Data provided:

=== Begin Enclosure ===

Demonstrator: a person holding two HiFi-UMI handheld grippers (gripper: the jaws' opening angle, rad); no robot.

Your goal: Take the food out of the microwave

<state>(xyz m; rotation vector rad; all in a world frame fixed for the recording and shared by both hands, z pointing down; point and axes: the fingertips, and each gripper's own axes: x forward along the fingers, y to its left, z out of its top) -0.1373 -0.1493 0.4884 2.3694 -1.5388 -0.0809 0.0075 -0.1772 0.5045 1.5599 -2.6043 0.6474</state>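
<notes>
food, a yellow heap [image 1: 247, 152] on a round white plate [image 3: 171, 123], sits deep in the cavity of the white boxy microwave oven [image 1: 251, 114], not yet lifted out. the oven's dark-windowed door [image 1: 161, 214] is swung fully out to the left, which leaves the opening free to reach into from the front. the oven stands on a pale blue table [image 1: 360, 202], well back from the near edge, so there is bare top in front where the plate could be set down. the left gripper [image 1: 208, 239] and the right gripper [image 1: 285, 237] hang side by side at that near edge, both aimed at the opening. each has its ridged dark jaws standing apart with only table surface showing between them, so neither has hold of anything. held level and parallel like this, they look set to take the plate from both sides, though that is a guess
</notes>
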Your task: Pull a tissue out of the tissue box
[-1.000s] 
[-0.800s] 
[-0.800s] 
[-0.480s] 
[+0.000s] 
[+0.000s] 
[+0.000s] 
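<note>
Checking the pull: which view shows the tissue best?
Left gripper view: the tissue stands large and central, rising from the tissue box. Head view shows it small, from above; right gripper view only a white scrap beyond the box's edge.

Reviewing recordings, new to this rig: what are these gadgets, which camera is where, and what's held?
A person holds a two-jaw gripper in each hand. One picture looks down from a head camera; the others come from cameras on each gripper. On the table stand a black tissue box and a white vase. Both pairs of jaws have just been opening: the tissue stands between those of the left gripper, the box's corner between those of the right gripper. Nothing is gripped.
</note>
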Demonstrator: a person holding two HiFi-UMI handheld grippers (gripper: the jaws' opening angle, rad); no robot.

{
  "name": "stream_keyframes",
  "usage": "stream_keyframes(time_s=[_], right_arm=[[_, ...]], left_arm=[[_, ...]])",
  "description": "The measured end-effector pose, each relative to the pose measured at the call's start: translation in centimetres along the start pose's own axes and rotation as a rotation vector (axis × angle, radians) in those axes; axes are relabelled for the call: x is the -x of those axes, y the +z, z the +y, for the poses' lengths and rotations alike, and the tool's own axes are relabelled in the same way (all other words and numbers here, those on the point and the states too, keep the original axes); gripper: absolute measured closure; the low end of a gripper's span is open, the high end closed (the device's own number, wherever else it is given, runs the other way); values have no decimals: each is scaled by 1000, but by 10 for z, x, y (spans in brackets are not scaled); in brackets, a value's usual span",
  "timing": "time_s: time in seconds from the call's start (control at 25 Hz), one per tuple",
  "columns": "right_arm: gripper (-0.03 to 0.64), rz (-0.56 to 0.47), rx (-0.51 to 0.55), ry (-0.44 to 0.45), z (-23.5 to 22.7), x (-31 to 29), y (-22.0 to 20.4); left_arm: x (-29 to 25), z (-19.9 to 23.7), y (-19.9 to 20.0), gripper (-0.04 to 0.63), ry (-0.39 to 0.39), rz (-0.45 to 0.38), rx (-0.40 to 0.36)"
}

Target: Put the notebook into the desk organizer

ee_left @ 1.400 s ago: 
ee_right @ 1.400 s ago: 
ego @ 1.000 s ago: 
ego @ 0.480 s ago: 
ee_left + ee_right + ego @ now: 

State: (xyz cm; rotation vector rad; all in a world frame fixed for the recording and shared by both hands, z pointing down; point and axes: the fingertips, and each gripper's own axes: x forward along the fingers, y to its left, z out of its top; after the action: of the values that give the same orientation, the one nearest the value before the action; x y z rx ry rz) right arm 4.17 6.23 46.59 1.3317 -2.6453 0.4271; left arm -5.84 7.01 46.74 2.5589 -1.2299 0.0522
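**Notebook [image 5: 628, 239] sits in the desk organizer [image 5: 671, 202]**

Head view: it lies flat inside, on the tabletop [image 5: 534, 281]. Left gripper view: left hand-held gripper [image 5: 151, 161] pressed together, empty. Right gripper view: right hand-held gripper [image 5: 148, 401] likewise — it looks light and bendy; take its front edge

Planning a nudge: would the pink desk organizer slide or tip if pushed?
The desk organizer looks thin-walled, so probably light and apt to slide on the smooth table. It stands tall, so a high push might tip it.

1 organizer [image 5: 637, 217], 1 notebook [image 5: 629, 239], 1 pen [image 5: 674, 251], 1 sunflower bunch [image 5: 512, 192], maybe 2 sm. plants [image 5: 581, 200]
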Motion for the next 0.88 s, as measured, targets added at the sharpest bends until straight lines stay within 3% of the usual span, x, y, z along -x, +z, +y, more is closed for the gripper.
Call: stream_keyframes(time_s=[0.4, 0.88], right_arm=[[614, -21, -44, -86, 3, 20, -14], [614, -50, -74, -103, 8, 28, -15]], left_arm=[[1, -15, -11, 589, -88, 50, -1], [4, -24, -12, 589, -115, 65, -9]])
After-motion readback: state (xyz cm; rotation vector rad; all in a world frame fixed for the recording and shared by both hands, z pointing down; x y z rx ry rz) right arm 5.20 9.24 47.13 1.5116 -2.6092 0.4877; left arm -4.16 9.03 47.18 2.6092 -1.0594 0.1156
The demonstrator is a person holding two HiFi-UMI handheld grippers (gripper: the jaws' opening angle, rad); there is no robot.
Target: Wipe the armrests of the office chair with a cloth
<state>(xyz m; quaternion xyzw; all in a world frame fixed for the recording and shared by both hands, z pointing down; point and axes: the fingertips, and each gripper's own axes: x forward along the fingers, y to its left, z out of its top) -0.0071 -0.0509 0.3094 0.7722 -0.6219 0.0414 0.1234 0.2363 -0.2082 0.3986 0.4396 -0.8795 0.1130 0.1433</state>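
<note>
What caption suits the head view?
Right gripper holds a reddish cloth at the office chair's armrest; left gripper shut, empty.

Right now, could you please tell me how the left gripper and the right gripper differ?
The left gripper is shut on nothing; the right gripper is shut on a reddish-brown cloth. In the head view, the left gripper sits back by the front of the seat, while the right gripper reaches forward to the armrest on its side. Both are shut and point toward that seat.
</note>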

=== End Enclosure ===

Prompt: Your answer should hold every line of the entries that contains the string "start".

Solved exercise:
  "description": "The measured end-effector pose, each relative to the pose measured at the call's start: translation in centimetres along the start pose's own axes and rotation as a rotation vector (axis × angle, radians) in those axes; axes are relabelled for the call: x is the -x of those axes, y the +z, z the +y, for the poses' lengths and rotations alike, and the tool's own axes are relabelled in the same way (all other words and numbers here, those on the point and the states too, keep the original axes); gripper: absolute measured closure; the low end of a gripper's span is open, the high end closed (the device's own number, wherever else it is given, runs the other way); values have no decimals: each is scaled by 1000, but by 10 for z, x, y (spans in brackets are not scaled); in brackets, a value's usual span",
  "timing": "time_s: time in seconds from the call's start (control at 25 Hz), one per tuple",

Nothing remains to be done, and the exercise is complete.